Would you retype the whole listing exactly?

**Information shown:**

◆ ◆ ◆

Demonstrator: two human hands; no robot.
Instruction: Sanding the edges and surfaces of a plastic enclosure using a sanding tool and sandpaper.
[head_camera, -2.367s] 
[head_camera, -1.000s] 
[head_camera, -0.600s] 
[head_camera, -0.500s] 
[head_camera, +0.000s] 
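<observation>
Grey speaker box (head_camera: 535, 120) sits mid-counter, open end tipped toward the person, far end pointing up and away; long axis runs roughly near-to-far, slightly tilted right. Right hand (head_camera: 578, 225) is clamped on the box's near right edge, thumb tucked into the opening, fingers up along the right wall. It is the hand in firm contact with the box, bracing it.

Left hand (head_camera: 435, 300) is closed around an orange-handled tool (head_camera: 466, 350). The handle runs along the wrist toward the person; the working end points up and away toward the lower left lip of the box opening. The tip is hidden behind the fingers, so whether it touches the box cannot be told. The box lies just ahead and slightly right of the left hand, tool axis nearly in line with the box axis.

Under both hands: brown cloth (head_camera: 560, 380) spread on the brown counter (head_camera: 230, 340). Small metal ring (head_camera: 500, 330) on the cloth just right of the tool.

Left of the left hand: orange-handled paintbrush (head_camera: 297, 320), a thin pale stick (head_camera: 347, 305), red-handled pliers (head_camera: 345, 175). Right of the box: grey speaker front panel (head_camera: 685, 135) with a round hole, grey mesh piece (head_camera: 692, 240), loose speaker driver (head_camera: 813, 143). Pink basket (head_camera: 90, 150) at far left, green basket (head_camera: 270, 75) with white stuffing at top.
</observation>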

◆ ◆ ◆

**Exercise result:**
Demonstrator: two human hands; no robot.
Instruction: Sanding the edges and surfaces of a plastic enclosure using a sanding tool and sandpaper.
[head_camera, -2.367s] 
[head_camera, -1.000s] 
[head_camera, -0.600s] 
[head_camera, -0.500s] 
[head_camera, +0.000s] 
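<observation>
Grey speaker box (head_camera: 535, 120) sits mid-counter, open end tipped toward the person, far end pointing up and away; long axis runs roughly near-to-far, slightly tilted right. Right hand (head_camera: 578, 225) is clamped on the box's near right edge, thumb tucked into the opening, fingers up along the right wall. It is the hand in firm contact with the box, bracing it.

Left hand (head_camera: 435, 300) is closed around an orange-handled tool (head_camera: 466, 350). The handle runs along the wrist toward the person; the working end points up and away toward the lower left lip of the box opening. The tip is hidden behind the fingers, so whether it touches the box cannot be told. The box lies just ahead and slightly right of the left hand, tool axis nearly in line with the box axis.

Under both hands: brown cloth (head_camera: 560, 380) spread on the brown counter (head_camera: 230, 340). Small metal ring (head_camera: 500, 330) on the cloth just right of the tool.

Left of the left hand: orange-handled paintbrush (head_camera: 297, 320), a thin pale stick (head_camera: 347, 305), red-handled pliers (head_camera: 345, 175). Right of the box: grey speaker front panel (head_camera: 685, 135) with a round hole, grey mesh piece (head_camera: 692, 240), loose speaker driver (head_camera: 813, 143). Pink basket (head_camera: 90, 150) at far left, green basket (head_camera: 270, 75) with white stuffing at top.
</observation>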

The given output is complete.